Он ещё никогда не слышал от неё таких рассудительных фраз, поэтому не смог скрыть изумления. Клэнси была к нему совсем близко, но не пыталась прикоснуться — только смотрела ему в лицо светло-карими глазами, очень серьёзными и совершенно безумными.
— Девушка, которая тут спала, сегодня умерла, — продолжала Клэнси. — И ты ещё хотел кого-то убить. Какого-то человека. Хирт мне говорил, но я не поняла.

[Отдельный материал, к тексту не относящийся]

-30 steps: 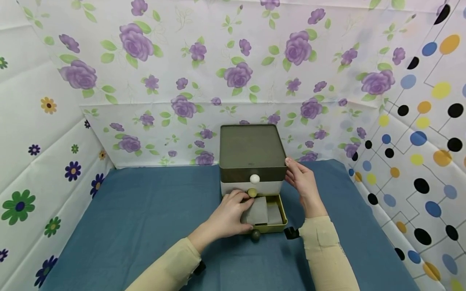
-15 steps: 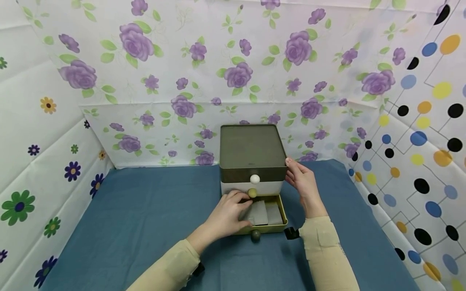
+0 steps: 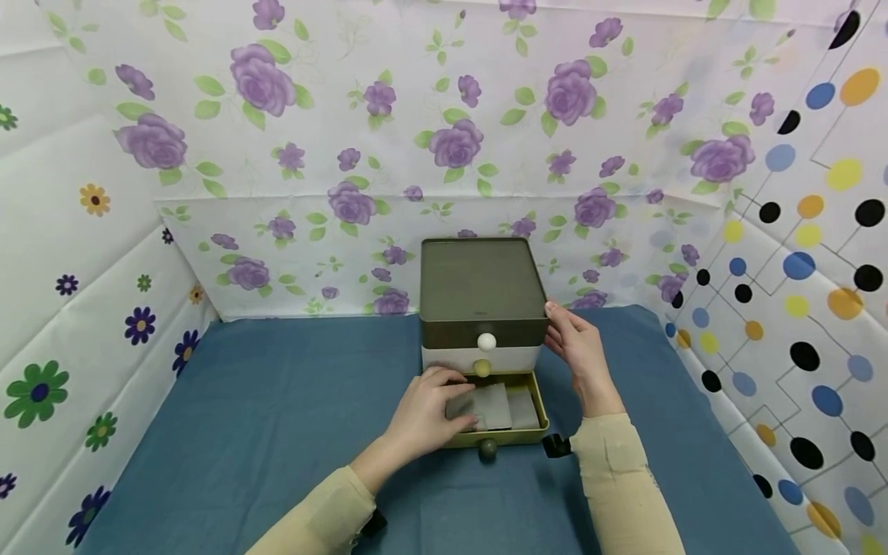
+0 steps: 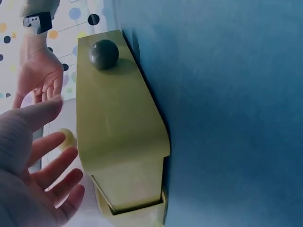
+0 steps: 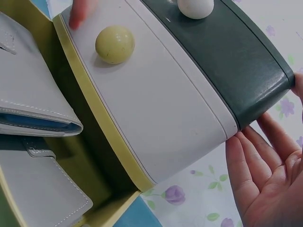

Хирт ей говорил?.. Интересно, что. Лукас вполне мог представить себе, как Клэнси раскачивается на краешке стула, а Хирт без умолку пересказывает ей свои побасёнки, зная, что она никогда не высмеет его и не перебьёт. «Ты и обо мне сложил сказку, старик? И кто я в ней? Очередной огнедышащий дракон? Который съел принцессу, а принца пощадил, чтобы тот обдумал своё поведение? Невесёлая же у тебя на сей раз вышла сказка. Точнее, не у тебя, а у меня».
— Хирт не всегда рассказывает так, как было, — сказал Лукас, ловя себя на том, что говорит с Клэнси, как с нормальным человеком.
— Я знаю, — кивнула та. — Но ему нравится болтать. Он такой одинокий. А мне ведь не трудно его слушать. Вот когда он приходит ко мне ночью — трудно, а так нетрудно.
Лукас неотрывно смотрел на неё. И, Единый, если бы не эта её расхристанная сорочка, если бы не растрёпанная коса, если бы не безумие в её глазах — можно было бы в самом деле поверить, что эта несчастная женщина играет сумасшедшую для своего не менее несчастного брата, чтобы им обоим не было так одиноко. А может, так всё и начиналось. Может, когда они были детьми и остались вдвоем против всего мира, ей пришлось играть эту роль. А трудно не сойти с ума, если всё время притворяешься безумным. Лукас знал это по себе.
— Можно, я полежу тут у тебя? — спросила Клэнси. — Я ничего делать не буду. Просто Хирт сегодня зол, опять меня запер, а я не хочу оставаться одна.
— Конечно, — согласился Лукас — и согласился почти с радостью. Ему тоже не хотелось сегодня быть одному. Он подумал даже, а что уж такого страшного в оспинах, в лицо-то можно и не смотреть, да, в конце концов, на четвереньки её поставить и… Но тут же оборвал эту мысль. Полоумная Клэнси была тёплой. Она не заслужила такого.
И он тоже не заслужил.
«Да, Марвин, ты прав, есть вещи, которых не сделал бы даже я, — подумал Лукас. — Но мне хочется верить, что ты сильнее меня. Я вижу, что ты сильнее. И это хорошо, поверь мне на слово, мальчик — вот теперь я чувствую, как это… было бы хорошо».
Клэнси тихонько запела рядом, и Лукас подумал: «Если бы мой враг посадил передо мной Ив и сказал: выбирай, твоя жизнь или её, и если бы она встала и пошла к окну, что сделал бы я?»